Will 2014 look like 2013, or more like our historical average?  I can attest that our workouts in practice have matched the 2013 squad, and so I know we can toe the line with a feeling of confidence.  Yet I respect our opponents too much to make any pronouncements regarding the outcome (anyone see the letsrun.com quotation of the day yesterday from Meb?  On the 10th anniversary of his Olympic marathon silver medal, he pointed out that he came into the race with the 39th best PR in the field, yet finished 2nd.   Once that gun goes off, anything can happen).

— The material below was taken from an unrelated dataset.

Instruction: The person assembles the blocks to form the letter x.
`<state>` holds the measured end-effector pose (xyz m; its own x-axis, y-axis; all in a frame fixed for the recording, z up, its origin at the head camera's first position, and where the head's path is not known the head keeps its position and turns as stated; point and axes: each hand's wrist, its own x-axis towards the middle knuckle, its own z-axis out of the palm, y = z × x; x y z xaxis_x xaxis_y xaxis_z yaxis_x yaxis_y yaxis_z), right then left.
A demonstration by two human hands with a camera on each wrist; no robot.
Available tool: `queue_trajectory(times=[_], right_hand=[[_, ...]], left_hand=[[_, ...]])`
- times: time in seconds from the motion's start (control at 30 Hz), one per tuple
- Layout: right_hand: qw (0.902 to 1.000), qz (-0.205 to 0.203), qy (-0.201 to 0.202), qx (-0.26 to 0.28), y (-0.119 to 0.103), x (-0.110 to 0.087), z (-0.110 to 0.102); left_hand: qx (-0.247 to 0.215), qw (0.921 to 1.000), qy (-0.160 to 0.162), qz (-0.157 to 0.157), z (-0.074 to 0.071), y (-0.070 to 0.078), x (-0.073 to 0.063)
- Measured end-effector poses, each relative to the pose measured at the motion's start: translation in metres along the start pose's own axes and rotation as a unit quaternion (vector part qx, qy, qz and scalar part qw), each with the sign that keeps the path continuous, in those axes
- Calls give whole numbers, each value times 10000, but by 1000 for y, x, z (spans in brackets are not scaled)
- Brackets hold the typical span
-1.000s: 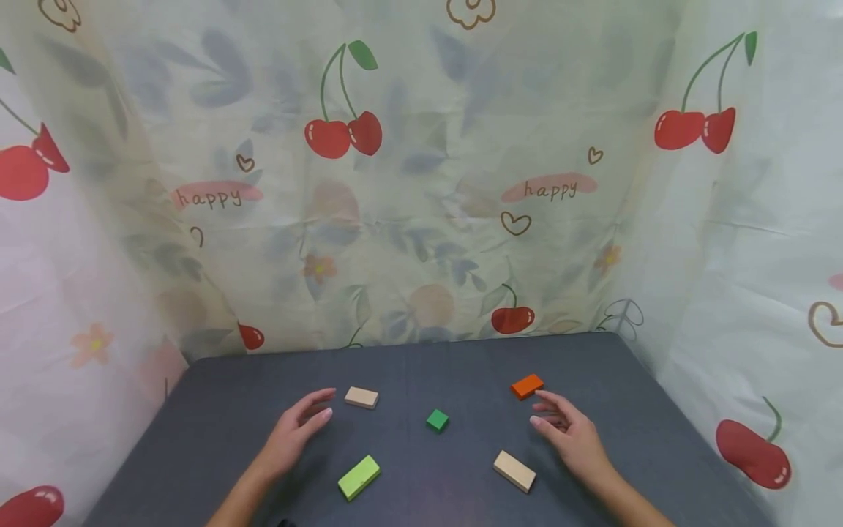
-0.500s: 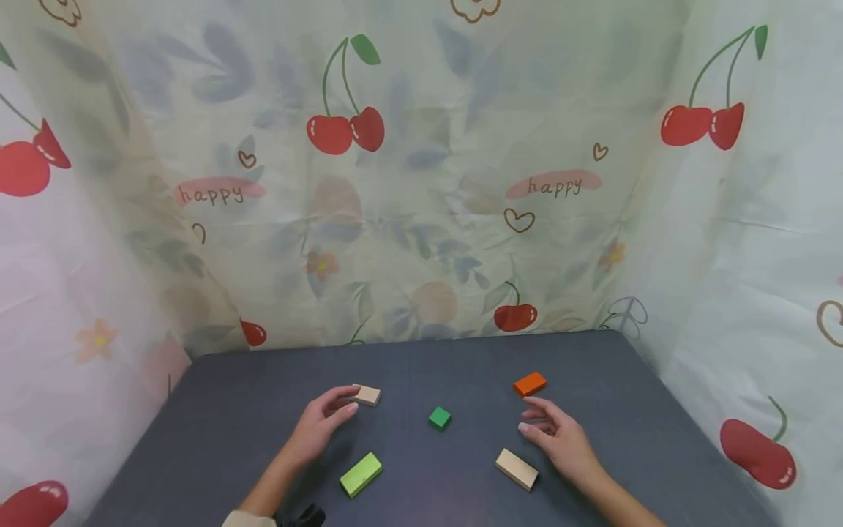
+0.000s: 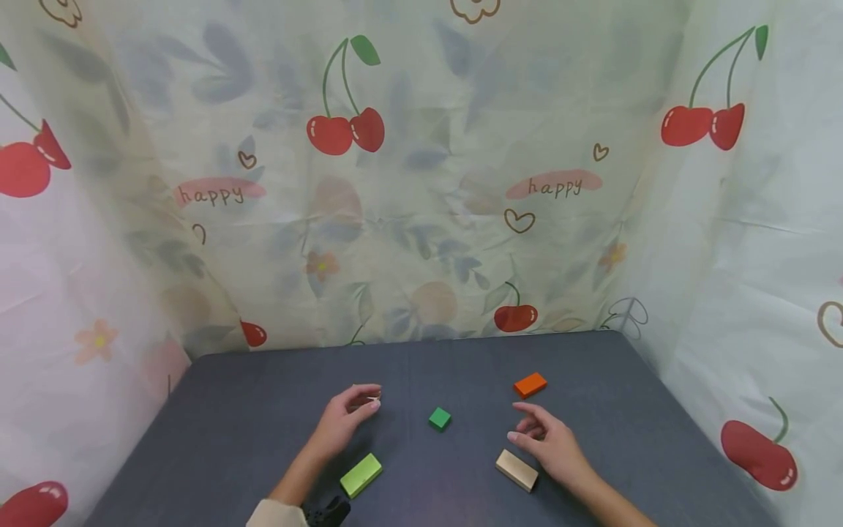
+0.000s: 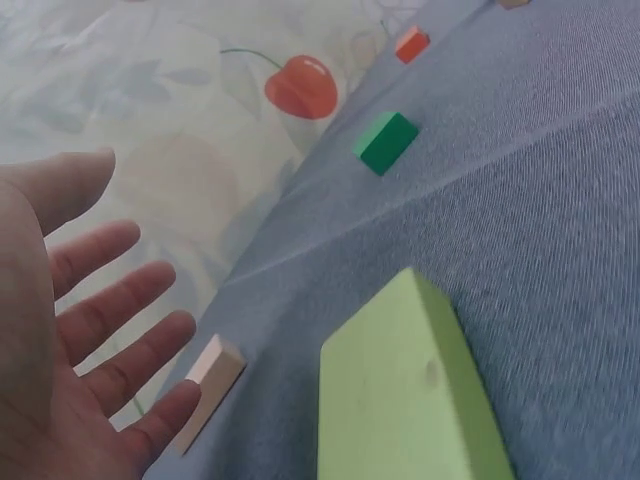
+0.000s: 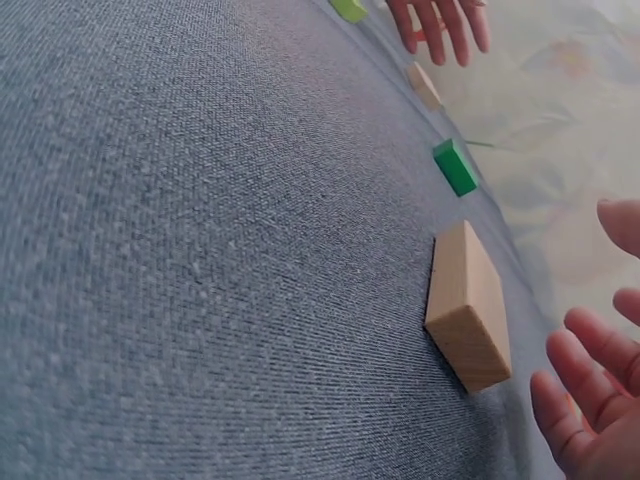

So, once the gun goes off for the Sophomore race at 9:00, it is impossible to predict with certainty how the race will play out, yet I can say with certainty what I’ll be doing: sprinting from one point on the course to another, shouting encouragement, losing myself to the immersive experience of being a cheerleader/coach.  I am less self-conscious during a race than at any other time (drop me off at a party where I don’t know many people, I’ll feel plenty self-conscious, believe me).  I am sure on-lookers think I’m crazy, but I could care less.  Watching our guys race is thrilling; truly thrilling.  It makes me feel alive.  This connects with the theme of passion, which is one our program is emphasizing this year: to embrace the opportunity to feel deeply, both the physical discomfort towards the end of a race and the flood of relief, pride, and joy that comes after you’ve crossed the finish line.

All in all, I’ll probably get an additional 4-5 miles in during the course of the three races.  It would be fun to strap odometers to the legs of both myself and Coach Quick of Palatine to see which of the two of us logs more miles during the races – he being the one guy who expresses his race day enthusiasm through bolting to different points along the route to the same extent as I.

Once the final races have been run, my adrenaline levels will have dropped, and there will be some enjoyable milling about, as gathered alumni, runners, and coaches patiently wait for results to be announced.  I’ll have an opportunity to reconnect with old faces, to debrief with our own coaching staff and with coaches from opposing teams (and this meet brings in some of the coaches I most admire and respect: Coach Quick of Palatine, Vandersteen of Neuqua Valley, Gummerson and Lundin of Minooka, Dickerson of Hinsdale South, Wisner of New Trier), and to think out what points I’ll want to bring up in our post-race meeting (for sure, I’ll have by that point compared times from 2014 to what we ran in 2013 and be prepared to say who on the team saw the biggest single year improvement).

There will be an awards ceremony, the aforementioned team meeting, and a deconstruction of the course, as we return KLM to its natural state.  Hopefully, there will be a trip to Portillo’s with Coach Westhphal and Kupres to reflect on the day and to chart the course ahead.  Then I’ll return home: brown leaves will be strewn across my yard, apple cider in the fridge, and the Bears set to kick off their season the following day – fall’s arrival in full effect.